沙月を含めたその場にいた全員が頭にハテナを浮かべているのが分かった。


後ろ手にドアを閉め、周りに人がいないことを確認する。




『なんで外?』


「ご、ごめん。ちょっとびっくりして……」


『どうでもいいけど、腰はセクハラになりかねないからやめた方が良いと思う』


「えっ!?あ、ご、ごめん」


『……なんか大丈夫?』




気付かない間に腰に手を回していたらしく、慌てて沙月から離れる。おかしい、女性を抱き寄せるときは肩に回すようにしていたはずなのに。

自分でもらしくないと思うほど取り乱す僕を見て沙月が怪訝な顔をする。でも、そうなったのは間違いなく沙月のせいだった。




「沙月の私服…初めて見た……」




いつになく心臓がうるさい。考えてた人が突然目の前に現れたから無理もないけど。
沙月がここに来たことももちろん驚いたけど、一番はプライベートの彼女の印象が仕事のときとあまりにもかけ離れていたことだった。
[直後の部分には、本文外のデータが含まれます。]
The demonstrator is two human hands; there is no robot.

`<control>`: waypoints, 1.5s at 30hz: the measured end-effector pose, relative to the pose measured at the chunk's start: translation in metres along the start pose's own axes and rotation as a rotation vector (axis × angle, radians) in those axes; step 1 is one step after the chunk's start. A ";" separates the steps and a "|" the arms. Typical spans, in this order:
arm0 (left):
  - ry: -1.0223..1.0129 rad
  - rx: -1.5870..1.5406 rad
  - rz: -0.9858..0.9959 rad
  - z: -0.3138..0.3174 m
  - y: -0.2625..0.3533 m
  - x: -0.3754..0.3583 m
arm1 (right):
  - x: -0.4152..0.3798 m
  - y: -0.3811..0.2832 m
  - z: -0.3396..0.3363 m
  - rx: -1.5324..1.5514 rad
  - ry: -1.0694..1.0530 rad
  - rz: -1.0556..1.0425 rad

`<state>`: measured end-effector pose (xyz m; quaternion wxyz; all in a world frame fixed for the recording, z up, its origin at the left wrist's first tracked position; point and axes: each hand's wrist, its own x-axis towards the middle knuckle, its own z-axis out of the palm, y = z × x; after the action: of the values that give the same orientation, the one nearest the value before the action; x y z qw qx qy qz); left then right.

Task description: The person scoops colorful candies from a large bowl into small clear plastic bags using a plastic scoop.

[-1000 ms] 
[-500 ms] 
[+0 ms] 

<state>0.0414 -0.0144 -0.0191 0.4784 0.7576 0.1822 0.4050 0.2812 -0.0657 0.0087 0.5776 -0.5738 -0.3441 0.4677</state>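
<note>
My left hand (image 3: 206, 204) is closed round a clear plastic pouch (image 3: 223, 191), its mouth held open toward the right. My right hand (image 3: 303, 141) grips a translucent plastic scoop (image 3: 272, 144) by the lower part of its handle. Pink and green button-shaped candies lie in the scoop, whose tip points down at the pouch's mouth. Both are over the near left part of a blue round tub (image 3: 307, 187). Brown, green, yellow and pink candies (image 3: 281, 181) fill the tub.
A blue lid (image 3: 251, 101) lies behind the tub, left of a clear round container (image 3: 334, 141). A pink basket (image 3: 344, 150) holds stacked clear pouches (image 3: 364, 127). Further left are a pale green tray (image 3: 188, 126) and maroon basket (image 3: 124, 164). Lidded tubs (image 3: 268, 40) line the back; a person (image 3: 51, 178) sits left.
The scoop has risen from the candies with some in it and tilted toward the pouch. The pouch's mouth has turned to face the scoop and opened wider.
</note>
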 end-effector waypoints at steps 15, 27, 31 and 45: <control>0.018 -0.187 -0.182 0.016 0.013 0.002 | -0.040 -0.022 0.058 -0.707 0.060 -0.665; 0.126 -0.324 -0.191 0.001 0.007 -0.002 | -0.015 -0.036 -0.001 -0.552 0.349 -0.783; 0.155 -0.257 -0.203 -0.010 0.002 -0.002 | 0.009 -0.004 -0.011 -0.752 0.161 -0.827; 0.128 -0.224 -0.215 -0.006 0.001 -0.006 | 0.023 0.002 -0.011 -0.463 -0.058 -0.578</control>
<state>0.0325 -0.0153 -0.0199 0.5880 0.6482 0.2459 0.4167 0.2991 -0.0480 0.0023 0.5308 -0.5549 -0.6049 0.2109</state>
いつもひとつに束ねている髪はおろしていて、そのせいか大人びて見える。
仕事柄長い細身のズボンと暗い色の上着しか着ない彼女は、今日は淡い色で短い丈のワンピース。
詳しいことは分からないが化粧の仕方も違った。薄化粧で着飾らない人だと思っていたのに、今日はひと目でわかるほど濃いピンク色のルージュ。


どこからどう見ても、文句なしの美人だった。




『…思ってたのと違った?』




小首を傾ける沙月に心臓がどきりと音を立てる。
雰囲気こそ違ったけど、その色気のある笑い方は変わらなかった。




「ああ…違ったよ。
みんな驚くだろうね。沙月の仕事姿を見たら」


『それは褒めてるの?』


「もちろん。今の君ならアイドルやモデルって言ってもみんな納得すると思うよ」


『…ここでの貴方はいつも以上に胡散臭いのね』


「やだな…さすがの僕もそれは傷付いちゃう」




見た目こそ違えど中身はそのままの沙月に、だんだん乱れてた心も落ち着いてきて普通に話せるようになってくる。
それが伝わったのか、「そろそろ戻ろうか」と沙月が店のドアに手をかけた。




『…冗談よ。
今日ここで安室に会うから気合い入れてきた。…褒めてくれてありがと』


「!」




「嬉しかった」。
それだけ言って沙月が店内に戻っていく。


こちらを振り向いて笑うその人は、どこからどう見ても戦いとは無縁な“女の子”だった。




「あんまり可愛いこと言わないでくださいよ…」




頭のキレと銃の腕前に惚れ込んだ仕事モードの沙月とのギャップがすごい。
もっと早くにプライベートで関係を持っておいても良かったかななんて、そんな考えてはいけない思考になってしまう。

閉まりかけたドアに手をかけると、先に入っていた沙月が「何か言った?」ともう一度こちらを振り向く。
沙月曰く“胡散臭い”笑顔を貼り付けながら、「何でもありません」といつもより小さく見えるその背中を追いかけた。